Leave out every picture, then transcribe the rest of the listing exactly.

= Beginning of Section =

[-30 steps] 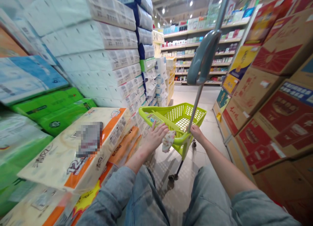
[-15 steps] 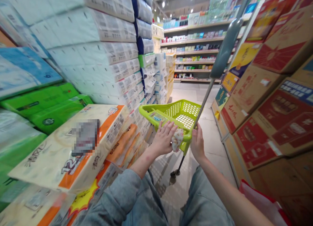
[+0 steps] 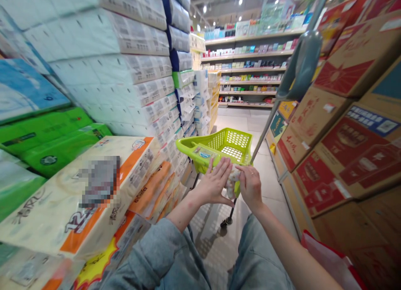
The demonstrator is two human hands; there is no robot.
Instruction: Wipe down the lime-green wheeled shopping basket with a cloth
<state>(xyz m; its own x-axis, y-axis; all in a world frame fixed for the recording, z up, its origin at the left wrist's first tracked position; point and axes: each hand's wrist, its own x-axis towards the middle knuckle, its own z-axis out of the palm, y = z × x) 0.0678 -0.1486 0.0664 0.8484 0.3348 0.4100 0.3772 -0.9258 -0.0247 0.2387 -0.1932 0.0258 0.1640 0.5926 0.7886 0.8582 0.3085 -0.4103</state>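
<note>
In front of me stands a lime-green shopping basket (image 3: 191,147) on thin legs, with holes in its walls and nothing seen inside. A crumpled pale cloth (image 3: 231,189) with coloured specks is bunched at its near rim, between my hands. My left hand (image 3: 213,183) lies flat over that rim, fingers stretched out, with the cloth beside its palm. My right hand (image 3: 250,187) is closed, its thumb and fingertips pinching the cloth's upper right edge. A metal pole (image 3: 265,131) with a grey looped handle (image 3: 300,66) rises at the basket's right.
Tall stacks of wrapped tissue packs (image 3: 147,68) line the left. A cream and orange tissue pack (image 3: 40,214) carries a blurred-out dark object. Cartons (image 3: 326,152) are piled on the right. A tiled aisle (image 3: 234,116) leads to stocked shelves (image 3: 247,68). A red-edged bag (image 3: 328,260) is lower right.
My right hand has left the base of the pole and moved inward to pinch the cloth. The left hand's thumb has spread out. The view has shifted slightly, and the grey handle shows its loop.
</note>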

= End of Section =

EXERCISE OUTPUT:
[-30 steps] 
[-15 steps] 
[+0 steps] 
The demonstrator is two human hands; there is no robot.
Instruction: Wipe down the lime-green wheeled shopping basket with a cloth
<state>(xyz m; its own x-axis, y-axis; all in a world frame fixed for the recording, z up, its origin at the left wrist's first tracked position; point and axes: each hand's wrist, its own x-axis towards the middle knuckle, its own z-axis out of the palm, y = z × x) 0.0678 -0.1486 0.0664 0.8484 0.3348 0.4100 0.3772 -0.9258 -0.0247 0.2387 -0.1932 0.0258 0.1640 0.5926 0.7886 0.8582 0.3085 -0.4103</state>
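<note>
In front of me stands a lime-green shopping basket (image 3: 191,147) on thin legs, with holes in its walls and nothing seen inside. A crumpled pale cloth (image 3: 231,189) with coloured specks is bunched at its near rim, between my hands. My left hand (image 3: 213,183) lies flat over that rim, fingers stretched out, with the cloth beside its palm. My right hand (image 3: 250,187) is closed, its thumb and fingertips pinching the cloth's upper right edge. A metal pole (image 3: 265,131) with a grey looped handle (image 3: 300,66) rises at the basket's right.
Tall stacks of wrapped tissue packs (image 3: 147,68) line the left. A cream and orange tissue pack (image 3: 40,214) carries a blurred-out dark object. Cartons (image 3: 326,152) are piled on the right. A tiled aisle (image 3: 234,116) leads to stocked shelves (image 3: 247,68). A red-edged bag (image 3: 328,260) is lower right.
My right hand has left the base of the pole and moved inward to pinch the cloth. The left hand's thumb has spread out. The view has shifted slightly, and the grey handle shows its loop.
</note>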

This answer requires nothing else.